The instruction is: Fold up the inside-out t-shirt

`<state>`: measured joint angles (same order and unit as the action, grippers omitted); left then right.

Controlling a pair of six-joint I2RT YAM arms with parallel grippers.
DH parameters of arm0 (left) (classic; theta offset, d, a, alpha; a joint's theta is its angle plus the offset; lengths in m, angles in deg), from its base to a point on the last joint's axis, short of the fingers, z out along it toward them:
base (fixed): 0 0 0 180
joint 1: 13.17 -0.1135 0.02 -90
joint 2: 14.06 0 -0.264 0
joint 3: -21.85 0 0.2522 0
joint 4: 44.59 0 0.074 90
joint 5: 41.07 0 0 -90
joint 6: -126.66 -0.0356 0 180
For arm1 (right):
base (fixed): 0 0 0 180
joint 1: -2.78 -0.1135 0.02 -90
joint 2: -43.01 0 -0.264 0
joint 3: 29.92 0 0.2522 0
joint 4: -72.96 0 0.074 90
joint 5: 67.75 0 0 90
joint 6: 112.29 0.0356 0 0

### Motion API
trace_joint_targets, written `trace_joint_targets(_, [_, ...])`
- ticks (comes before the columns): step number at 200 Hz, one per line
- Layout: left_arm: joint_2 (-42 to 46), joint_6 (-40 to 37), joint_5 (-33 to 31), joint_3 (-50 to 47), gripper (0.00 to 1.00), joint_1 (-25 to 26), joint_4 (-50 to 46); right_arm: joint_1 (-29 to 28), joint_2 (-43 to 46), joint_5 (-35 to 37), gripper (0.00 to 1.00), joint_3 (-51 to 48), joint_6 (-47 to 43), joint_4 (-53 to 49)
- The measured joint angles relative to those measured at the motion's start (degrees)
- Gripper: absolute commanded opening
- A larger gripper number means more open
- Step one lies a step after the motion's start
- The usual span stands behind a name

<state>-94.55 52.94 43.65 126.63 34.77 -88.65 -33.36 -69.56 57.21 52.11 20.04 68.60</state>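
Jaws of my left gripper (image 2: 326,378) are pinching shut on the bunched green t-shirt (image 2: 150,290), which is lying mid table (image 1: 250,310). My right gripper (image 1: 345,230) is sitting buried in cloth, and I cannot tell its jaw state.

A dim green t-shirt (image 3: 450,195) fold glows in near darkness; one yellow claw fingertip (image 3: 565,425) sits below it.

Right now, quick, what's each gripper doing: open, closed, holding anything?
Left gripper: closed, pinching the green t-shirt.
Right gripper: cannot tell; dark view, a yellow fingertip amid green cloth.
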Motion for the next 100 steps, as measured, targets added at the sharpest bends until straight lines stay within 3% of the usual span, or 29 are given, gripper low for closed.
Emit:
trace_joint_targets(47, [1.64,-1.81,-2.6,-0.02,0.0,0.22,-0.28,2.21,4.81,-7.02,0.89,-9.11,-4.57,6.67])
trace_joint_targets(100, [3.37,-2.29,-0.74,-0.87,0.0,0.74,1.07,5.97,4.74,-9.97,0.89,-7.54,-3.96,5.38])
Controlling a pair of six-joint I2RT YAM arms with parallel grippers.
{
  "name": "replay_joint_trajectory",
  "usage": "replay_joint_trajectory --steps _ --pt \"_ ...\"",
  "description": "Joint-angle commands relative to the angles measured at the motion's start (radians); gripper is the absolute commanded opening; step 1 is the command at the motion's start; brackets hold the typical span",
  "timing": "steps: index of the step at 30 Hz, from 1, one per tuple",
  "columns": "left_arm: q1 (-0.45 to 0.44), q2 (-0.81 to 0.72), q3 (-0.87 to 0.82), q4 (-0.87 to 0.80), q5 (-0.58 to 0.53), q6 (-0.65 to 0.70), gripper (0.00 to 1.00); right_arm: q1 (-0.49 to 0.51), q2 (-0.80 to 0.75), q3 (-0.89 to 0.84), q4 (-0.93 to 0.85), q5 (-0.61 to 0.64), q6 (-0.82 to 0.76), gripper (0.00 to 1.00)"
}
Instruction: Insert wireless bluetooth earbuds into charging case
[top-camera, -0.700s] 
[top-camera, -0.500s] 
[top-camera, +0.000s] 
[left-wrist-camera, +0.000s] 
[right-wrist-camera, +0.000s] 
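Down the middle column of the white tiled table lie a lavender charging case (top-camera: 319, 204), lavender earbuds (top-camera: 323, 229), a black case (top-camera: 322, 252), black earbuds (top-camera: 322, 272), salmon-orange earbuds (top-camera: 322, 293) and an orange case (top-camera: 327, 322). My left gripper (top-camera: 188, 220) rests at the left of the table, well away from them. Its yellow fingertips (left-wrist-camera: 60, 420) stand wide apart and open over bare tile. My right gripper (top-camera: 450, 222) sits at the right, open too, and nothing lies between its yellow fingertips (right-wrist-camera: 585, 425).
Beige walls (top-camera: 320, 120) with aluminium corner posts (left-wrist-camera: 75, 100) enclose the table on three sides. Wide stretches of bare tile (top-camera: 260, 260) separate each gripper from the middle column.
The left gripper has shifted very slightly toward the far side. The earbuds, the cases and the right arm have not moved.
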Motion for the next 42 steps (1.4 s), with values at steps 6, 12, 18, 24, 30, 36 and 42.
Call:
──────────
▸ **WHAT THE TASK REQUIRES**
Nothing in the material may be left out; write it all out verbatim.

▸ **EXERCISE ANSWER**
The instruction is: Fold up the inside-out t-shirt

`<state>`: measured joint angles (same order and unit as the action, grippers omitted); left then right.

Controlling a pair of six-joint I2RT YAM arms with parallel grippers.
DH parameters of arm0 (left) (classic; theta offset, d, a, alpha; a joint's theta is its angle plus the offset; lengths in m, angles in deg), from its base to a point on the last joint's axis, short of the fingers, z out along it toward them:
base (fixed): 0 0 0 180
joint 1: 13.17 -0.1135 0.02 -90
joint 2: 14.06 0 -0.264 0
joint 3: -21.85 0 0.2522 0
joint 4: 44.59 0 0.074 90
joint 5: 41.07 0 0 -90
joint 6: -126.66 -0.0356 0 180
For arm1 (right):
base (fixed): 0 0 0 180
joint 1: -2.78 -0.1135 0.02 -90
joint 2: -43.01 0 -0.264 0
joint 3: 29.92 0 0.2522 0
joint 4: -72.96 0 0.074 90
joint 5: 67.75 0 0 90
joint 6: 112.29 0.0356 0 0

### Motion API
trace_joint_targets, written `trace_joint_targets(_, [_, ...])`
- ticks (comes before the columns): step number at 200 Hz, one per line
- Layout: left_arm: joint_2 (-42 to 46), joint_6 (-40 to 37), joint_5 (-33 to 31), joint_3 (-50 to 47), gripper (0.00 to 1.00), joint_1 (-25 to 26), joint_4 (-50 to 46); right_arm: joint_1 (-29 to 28), joint_2 (-43 to 46), joint_5 (-35 to 37), gripper (0.00 to 1.00), joint_3 (-51 to 48), joint_6 (-47 to 43), joint_4 (-53 to 49)
- The measured joint angles relative to those measured at the motion's start (degrees)
- Gripper: absolute commanded opening
- A larger gripper number means more open
- Step one lies a step after the motion's start
- The usual span stands behind a name

<state>-94.55 52.94 43.65 126.63 34.77 -88.65 -33.36 -69.56 57.21 52.11 20.04 68.60</state>
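Jaws of my left gripper (image 2: 326,378) are pinching shut on the bunched green t-shirt (image 2: 150,290), which is lying mid table (image 1: 250,310). My right gripper (image 1: 345,230) is sitting buried in cloth, and I cannot tell its jaw state.

A dim green t-shirt (image 3: 450,195) fold glows in near darkness; one yellow claw fingertip (image 3: 565,425) sits below it.

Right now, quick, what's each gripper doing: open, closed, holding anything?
Left gripper: closed, pinching the green t-shirt.
Right gripper: cannot tell; dark view, a yellow fingertip amid green cloth.
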Motion for the next 100 steps, as measured, targets added at the sharpest bends until straight lines stay within 3% of the usual span, or 29 are given, gripper low for closed.
Emit:
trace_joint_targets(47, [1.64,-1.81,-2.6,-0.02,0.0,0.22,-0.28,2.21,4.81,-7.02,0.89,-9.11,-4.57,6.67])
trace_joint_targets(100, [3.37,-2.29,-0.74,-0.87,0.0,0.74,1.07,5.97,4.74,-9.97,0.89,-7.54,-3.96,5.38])
Controlling a pair of six-joint I2RT YAM arms with parallel grippers.
{
  "name": "replay_joint_trajectory",
  "usage": "replay_joint_trajectory --steps _ --pt \"_ ...\"",
  "description": "Joint-angle commands relative to the angles measured at the motion's start (radians); gripper is the absolute commanded opening; step 1 is the command at the motion's start; brackets hold the typical span",
  "timing": "steps: index of the step at 30 Hz, from 1, one per tuple",
  "columns": "left_arm: q1 (-0.45 to 0.44), q2 (-0.81 to 0.72), q3 (-0.87 to 0.82), q4 (-0.87 to 0.80), q5 (-0.58 to 0.53), q6 (-0.65 to 0.70), gripper (0.00 to 1.00); right_arm: q1 (-0.49 to 0.51), q2 (-0.80 to 0.75), q3 (-0.89 to 0.84), q4 (-0.93 to 0.85), q5 (-0.61 to 0.64), q6 (-0.82 to 0.76), gripper (0.00 to 1.00)"
}
Instruction: Insert wireless bluetooth earbuds into charging case
[top-camera, -0.700s] 
[top-camera, -0.500s] 
[top-camera, +0.000s] 
[left-wrist-camera, +0.000s] 
[right-wrist-camera, +0.000s] 
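Down the middle column of the white tiled table lie a lavender charging case (top-camera: 319, 204), lavender earbuds (top-camera: 323, 229), a black case (top-camera: 322, 252), black earbuds (top-camera: 322, 272), salmon-orange earbuds (top-camera: 322, 293) and an orange case (top-camera: 327, 322). My left gripper (top-camera: 188, 220) rests at the left of the table, well away from them. Its yellow fingertips (left-wrist-camera: 60, 420) stand wide apart and open over bare tile. My right gripper (top-camera: 450, 222) sits at the right, open too, and nothing lies between its yellow fingertips (right-wrist-camera: 585, 425).
Beige walls (top-camera: 320, 120) with aluminium corner posts (left-wrist-camera: 75, 100) enclose the table on three sides. Wide stretches of bare tile (top-camera: 260, 260) separate each gripper from the middle column.
The left gripper has shifted very slightly toward the far side. The earbuds, the cases and the right arm have not moved.
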Motion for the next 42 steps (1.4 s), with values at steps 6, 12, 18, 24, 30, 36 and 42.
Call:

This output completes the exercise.